### ASSIGNMENT
Copy the data exactly from the line that contains "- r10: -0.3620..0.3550" through the line that contains "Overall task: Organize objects", keeping both end lines and leaving out everything else.

════════

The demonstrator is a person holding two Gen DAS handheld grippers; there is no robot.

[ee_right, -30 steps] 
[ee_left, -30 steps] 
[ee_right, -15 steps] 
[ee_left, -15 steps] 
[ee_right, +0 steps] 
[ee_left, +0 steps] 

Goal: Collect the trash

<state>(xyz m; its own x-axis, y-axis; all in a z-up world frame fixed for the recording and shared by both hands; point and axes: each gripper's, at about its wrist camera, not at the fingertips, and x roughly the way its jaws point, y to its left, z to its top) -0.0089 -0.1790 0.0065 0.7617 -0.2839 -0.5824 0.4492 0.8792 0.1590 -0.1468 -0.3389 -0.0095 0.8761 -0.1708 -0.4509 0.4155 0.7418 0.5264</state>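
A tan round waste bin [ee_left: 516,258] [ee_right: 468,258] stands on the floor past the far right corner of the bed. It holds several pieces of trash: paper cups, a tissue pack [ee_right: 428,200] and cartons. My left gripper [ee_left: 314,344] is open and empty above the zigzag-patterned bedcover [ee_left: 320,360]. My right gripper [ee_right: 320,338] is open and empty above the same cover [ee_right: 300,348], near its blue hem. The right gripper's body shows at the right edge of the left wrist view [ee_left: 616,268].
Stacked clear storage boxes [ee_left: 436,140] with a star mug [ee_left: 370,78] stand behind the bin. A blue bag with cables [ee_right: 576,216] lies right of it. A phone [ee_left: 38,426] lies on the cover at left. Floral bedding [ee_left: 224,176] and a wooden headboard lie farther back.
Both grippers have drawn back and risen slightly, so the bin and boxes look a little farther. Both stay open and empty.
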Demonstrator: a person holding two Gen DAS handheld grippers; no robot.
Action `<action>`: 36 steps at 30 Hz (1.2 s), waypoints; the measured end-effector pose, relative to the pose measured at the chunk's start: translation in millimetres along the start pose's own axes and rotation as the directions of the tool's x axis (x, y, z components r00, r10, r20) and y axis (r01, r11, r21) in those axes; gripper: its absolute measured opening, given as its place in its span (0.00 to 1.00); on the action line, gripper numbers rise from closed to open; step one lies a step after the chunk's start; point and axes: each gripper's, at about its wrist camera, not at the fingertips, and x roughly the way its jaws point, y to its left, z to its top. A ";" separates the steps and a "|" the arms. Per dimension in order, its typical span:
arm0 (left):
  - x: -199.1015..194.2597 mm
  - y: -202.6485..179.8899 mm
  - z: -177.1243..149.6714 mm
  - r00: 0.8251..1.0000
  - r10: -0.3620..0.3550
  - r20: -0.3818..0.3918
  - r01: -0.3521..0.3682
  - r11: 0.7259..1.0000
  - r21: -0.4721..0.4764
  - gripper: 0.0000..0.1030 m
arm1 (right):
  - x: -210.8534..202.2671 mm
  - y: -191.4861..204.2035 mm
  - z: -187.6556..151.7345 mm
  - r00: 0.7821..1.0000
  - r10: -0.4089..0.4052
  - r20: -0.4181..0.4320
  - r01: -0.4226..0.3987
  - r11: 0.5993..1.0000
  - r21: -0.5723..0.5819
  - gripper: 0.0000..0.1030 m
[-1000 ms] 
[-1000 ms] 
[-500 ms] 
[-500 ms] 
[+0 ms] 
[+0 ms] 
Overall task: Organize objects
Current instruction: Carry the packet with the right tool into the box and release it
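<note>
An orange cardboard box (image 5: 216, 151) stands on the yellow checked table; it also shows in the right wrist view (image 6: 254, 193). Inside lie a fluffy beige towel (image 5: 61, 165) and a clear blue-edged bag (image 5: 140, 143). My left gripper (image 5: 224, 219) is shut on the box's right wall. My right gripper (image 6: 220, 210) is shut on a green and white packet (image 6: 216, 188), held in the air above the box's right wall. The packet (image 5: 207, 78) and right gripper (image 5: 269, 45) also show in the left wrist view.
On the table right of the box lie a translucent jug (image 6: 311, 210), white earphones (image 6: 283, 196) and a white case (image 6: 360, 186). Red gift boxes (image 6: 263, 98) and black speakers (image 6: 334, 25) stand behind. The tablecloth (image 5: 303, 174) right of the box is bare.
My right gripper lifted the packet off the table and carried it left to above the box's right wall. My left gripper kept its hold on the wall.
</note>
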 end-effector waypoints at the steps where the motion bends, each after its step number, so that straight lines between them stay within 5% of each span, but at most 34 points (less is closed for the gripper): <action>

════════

### RESULT BELOW
  - r10: -0.3620..0.3550
  - r20: -0.3818..0.3918
  - r01: -0.3521..0.3682
  - r11: 0.7259..1.0000
  - r21: -0.4721..0.4764
  - gripper: 0.0000..0.1030 m
arm1 (right):
  - x: -210.8534..202.2671 mm
  - y: -191.4861..204.2035 mm
  - z: -187.6556..151.7345 mm
  - r00: 0.7821..1.0000
  - r10: -0.4089..0.4052
  - r20: -0.4181..0.4320
  - r01: -0.4226..0.3987
  - r11: 0.5993..1.0000
  - r21: -0.5723..0.5819
  - gripper: 0.0000..0.1030 m
[-1000 ms] 
[-1000 ms] 
[-500 ms] 
[-500 ms] 
[+0 ms] 
[+0 ms] 
Overall task: Organize objects

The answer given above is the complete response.